Bloomberg’s Jason Schreier has dropped another headache for Bungie. According to his reporting, the studio is preparing a significant round of layoffs as active development on Destiny 2 winds down, and there’s no Destiny 3 in active production to absorb the workload.
Schreier reports that some Bungie staff are pitching and prototyping new ideas, including concepts tied to the Destiny universe. None of them have been greenlit.
That leaves Bungie in an unusual spot for an AAA studio: its long-running flagship is being wound down, no full-scale successor exists, and the next project pipeline is still in the early “let’s see if this sticks” phase.
Bungie ended active development on Destiny 2, the live-service shooter that has carried the studio since 2017. That doesn’t mean servers are shutting down tomorrow, but it does mean the era of big expansions and heavy content drops is over.

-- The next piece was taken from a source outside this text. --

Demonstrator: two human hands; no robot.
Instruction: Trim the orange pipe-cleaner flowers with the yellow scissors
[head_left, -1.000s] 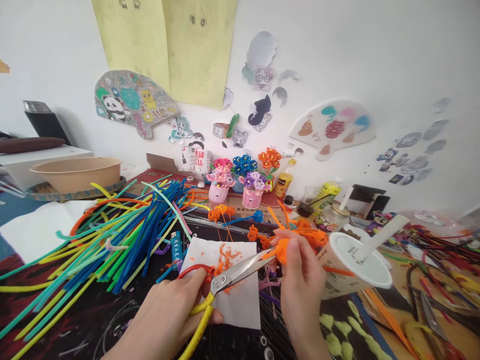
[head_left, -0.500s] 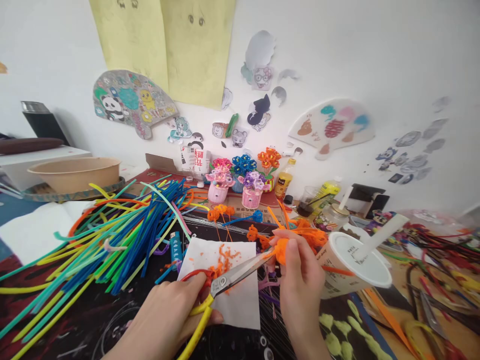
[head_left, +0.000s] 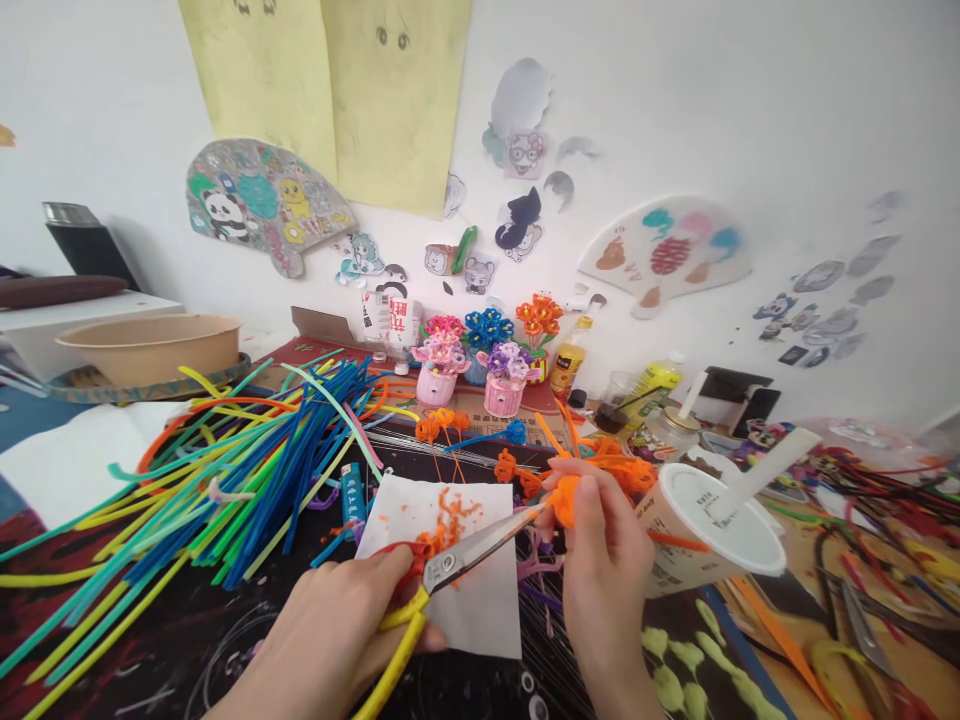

Schreier’s report indicates leadership considered reworking Destiny 2 to be more friendly to new players but instead chose to end development, partly to shift resources toward Marathon.
The number of affected employees, exact timing, and which teams will be hit haven’t been detailed. Bungie and Sony haven’t publicly commented.
No Destiny 3, no greenlit backup plan
The most striking part of the report is the confirmation that Destiny 3 isn’t currently being built. Given AAA development cycles regularly run five years or more, even a green light tomorrow would put a true sequel deep into the future.
A previously reported Destiny-universe project codenamed Payback was canceled during earlier restructuring. Prior reporting described Payback as a spinoff rather than a traditional Destiny 3, possibly with third-person elements and influences from Warframe or Genshin Impact.
For clarity, Destiny Rising, the mobile project from NetEase, is a separate spinoff and not Bungie’s mainline continuation.
Marathon carries the torch
That leaves Marathon, Bungie’s revival of its 1990s sci-fi shooter, as the studio’s main known project. Reworked into a multiplayer extraction shooter, it sits in a more niche genre alongside titles like Escape from Tarkov and Hunt: Showdown.
Whether Marathon can carry an entire studio while pitches and prototypes slowly cook in the background is the question Bungie now has to answer.
Destiny 2 will keep running, Marathon is still coming, and a future Destiny project could theoretically still get a green light down the line. But as of this report, Bungie doesn’t have a confirmed major follow-up to the franchise that built its post-Halo identity.